#### [Work required]
Return exactly those lines of the material below that fall between the line holding "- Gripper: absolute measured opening" and the line holding "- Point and", inclusive.

Information given Start Marker

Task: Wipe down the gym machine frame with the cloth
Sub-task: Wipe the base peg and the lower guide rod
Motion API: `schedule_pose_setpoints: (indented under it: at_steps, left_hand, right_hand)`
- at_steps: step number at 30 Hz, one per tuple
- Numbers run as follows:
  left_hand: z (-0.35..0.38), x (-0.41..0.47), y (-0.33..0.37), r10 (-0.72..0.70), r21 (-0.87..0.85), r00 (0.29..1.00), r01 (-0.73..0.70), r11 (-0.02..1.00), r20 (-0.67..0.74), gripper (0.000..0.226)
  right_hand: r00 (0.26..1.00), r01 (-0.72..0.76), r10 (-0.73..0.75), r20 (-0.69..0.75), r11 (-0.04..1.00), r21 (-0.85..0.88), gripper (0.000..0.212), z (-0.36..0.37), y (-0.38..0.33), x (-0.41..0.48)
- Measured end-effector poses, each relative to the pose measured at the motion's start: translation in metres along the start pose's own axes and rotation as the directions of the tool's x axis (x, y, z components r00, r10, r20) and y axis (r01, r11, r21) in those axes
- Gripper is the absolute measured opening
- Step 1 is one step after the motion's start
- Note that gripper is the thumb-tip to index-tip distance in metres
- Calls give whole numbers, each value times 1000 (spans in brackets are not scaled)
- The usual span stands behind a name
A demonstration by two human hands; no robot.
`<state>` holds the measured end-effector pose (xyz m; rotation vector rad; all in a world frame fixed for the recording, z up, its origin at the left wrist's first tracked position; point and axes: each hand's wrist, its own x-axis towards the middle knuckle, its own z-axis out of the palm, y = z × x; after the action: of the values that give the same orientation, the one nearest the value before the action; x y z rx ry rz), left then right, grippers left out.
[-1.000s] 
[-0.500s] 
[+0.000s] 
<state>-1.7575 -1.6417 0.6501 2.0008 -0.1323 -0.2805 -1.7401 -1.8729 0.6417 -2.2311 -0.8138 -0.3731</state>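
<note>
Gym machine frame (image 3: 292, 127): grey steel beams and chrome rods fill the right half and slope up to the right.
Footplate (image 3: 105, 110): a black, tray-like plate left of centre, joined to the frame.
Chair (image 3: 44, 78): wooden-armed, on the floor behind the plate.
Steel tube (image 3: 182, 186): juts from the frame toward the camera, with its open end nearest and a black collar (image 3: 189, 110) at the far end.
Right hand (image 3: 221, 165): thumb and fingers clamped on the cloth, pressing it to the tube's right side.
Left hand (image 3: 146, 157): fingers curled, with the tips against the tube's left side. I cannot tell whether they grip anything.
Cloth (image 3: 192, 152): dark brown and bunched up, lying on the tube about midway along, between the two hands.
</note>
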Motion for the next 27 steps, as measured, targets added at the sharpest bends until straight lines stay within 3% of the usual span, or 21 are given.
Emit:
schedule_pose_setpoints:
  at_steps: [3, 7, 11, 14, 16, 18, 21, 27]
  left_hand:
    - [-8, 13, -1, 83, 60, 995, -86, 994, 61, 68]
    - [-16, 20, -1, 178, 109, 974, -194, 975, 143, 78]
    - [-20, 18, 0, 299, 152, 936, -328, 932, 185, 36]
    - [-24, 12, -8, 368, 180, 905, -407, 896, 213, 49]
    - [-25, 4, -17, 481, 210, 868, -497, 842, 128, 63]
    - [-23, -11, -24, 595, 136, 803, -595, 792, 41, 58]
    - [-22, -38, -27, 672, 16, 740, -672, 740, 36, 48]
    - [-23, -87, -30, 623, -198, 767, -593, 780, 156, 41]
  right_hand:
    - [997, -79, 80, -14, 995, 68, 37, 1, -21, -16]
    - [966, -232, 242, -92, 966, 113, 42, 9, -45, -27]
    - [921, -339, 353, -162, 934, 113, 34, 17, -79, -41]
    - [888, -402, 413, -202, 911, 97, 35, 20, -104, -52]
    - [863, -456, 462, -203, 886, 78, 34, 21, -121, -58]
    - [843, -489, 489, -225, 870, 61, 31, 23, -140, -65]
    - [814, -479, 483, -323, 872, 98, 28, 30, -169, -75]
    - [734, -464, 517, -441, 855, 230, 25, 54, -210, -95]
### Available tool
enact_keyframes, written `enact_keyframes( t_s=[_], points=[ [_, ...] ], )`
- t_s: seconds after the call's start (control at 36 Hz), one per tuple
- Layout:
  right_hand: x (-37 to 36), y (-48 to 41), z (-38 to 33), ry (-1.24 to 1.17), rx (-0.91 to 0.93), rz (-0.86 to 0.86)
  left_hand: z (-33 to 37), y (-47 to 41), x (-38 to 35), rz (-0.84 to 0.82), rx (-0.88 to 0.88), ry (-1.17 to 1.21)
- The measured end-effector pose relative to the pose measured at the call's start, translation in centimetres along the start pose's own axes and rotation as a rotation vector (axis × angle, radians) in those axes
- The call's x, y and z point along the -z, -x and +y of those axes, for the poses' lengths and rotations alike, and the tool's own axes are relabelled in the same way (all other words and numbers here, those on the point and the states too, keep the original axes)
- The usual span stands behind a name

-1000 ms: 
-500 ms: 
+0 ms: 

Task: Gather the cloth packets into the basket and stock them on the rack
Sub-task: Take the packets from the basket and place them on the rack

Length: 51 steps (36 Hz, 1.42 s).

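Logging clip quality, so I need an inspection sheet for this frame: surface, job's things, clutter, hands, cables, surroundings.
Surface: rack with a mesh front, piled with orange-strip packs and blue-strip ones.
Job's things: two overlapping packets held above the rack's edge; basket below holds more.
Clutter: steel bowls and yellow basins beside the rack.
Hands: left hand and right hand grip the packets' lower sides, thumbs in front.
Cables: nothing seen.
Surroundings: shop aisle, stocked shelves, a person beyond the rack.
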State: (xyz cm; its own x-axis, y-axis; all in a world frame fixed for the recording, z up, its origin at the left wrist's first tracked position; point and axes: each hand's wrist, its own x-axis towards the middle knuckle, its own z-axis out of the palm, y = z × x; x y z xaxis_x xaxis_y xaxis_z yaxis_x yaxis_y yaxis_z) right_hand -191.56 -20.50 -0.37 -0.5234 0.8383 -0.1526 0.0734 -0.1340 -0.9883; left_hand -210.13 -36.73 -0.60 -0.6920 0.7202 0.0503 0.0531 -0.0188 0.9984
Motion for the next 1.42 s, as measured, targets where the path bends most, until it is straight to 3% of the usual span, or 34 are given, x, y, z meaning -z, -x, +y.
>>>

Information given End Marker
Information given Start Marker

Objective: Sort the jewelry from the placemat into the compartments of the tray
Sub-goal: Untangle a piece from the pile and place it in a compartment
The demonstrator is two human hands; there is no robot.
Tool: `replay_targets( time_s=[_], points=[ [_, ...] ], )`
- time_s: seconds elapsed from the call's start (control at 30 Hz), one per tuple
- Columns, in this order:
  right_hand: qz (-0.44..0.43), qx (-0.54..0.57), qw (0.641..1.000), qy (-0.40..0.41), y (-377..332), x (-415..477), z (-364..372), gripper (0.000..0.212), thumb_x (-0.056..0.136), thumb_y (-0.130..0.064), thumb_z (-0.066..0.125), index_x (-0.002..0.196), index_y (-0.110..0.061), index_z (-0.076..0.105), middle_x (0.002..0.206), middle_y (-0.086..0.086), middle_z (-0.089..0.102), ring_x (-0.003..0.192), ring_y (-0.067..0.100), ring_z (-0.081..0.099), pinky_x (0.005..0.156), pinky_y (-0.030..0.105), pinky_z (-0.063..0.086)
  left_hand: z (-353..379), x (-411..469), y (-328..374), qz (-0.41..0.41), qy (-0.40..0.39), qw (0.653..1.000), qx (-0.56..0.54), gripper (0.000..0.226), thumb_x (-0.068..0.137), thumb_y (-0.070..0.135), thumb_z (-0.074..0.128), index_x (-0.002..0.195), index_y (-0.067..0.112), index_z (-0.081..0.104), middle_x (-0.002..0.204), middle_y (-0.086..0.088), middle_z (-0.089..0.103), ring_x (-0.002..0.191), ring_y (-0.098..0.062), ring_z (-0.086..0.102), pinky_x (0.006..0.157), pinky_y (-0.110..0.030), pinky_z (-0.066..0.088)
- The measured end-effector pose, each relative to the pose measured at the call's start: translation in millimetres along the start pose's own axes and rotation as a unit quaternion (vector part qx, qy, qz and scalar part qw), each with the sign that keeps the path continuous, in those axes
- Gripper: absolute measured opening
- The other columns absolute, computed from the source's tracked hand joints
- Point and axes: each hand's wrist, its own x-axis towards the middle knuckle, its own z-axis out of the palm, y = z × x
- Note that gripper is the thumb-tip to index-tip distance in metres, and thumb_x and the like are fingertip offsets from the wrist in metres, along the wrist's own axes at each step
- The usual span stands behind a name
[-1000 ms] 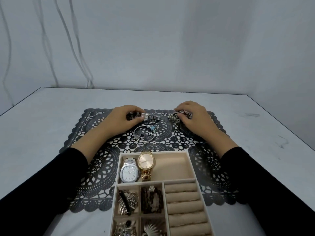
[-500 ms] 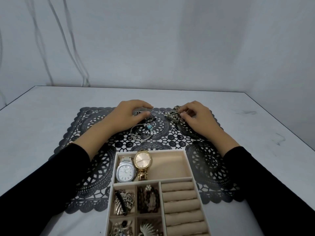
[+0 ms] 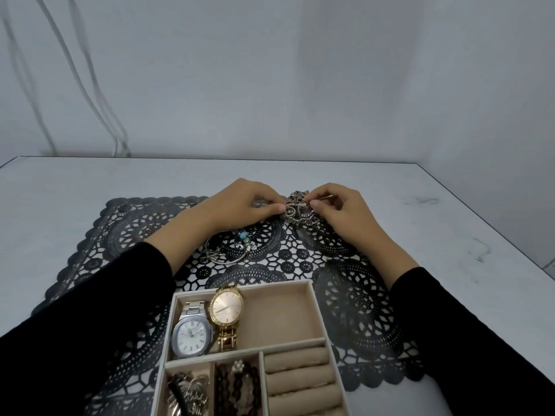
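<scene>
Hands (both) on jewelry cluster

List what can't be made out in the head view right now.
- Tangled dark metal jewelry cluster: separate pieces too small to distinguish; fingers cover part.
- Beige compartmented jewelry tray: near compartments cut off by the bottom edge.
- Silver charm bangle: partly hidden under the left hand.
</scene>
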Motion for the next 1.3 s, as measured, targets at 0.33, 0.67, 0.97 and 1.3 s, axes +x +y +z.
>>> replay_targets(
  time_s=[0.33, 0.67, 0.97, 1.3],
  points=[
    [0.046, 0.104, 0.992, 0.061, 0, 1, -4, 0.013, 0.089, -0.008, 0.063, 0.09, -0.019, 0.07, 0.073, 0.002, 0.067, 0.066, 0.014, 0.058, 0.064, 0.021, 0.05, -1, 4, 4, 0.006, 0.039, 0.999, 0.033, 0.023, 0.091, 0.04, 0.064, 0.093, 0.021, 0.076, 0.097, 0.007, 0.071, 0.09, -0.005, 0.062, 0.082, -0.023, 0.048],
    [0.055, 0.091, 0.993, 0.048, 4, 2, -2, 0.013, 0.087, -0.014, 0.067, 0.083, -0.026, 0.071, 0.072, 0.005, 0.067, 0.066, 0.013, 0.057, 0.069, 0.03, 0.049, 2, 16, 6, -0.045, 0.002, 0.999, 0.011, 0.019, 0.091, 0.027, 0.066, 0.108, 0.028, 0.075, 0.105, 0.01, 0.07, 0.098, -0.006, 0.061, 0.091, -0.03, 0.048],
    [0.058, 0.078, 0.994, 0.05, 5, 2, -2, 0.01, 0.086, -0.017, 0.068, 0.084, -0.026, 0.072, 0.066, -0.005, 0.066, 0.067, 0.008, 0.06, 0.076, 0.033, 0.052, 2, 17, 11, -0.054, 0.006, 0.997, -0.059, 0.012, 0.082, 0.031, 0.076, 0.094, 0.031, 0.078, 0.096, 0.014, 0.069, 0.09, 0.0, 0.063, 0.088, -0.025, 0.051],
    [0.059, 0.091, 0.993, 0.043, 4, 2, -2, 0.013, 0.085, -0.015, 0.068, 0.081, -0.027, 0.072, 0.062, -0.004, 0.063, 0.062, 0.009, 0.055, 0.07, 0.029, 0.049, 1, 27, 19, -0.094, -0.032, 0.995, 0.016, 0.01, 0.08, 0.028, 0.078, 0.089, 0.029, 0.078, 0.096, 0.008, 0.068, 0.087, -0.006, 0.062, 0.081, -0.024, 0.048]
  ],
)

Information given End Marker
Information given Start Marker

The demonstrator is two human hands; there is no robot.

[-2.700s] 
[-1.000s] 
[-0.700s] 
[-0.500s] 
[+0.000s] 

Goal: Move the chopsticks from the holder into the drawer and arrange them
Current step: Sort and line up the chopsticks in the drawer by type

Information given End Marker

#### [Written response]
- Gripper: absolute measured opening
- The other columns absolute, computed from the source's tracked hand joints
- Point and axes: each hand's wrist, its own x-axis towards the middle knuckle, its own z-axis out of the palm, y = z × x

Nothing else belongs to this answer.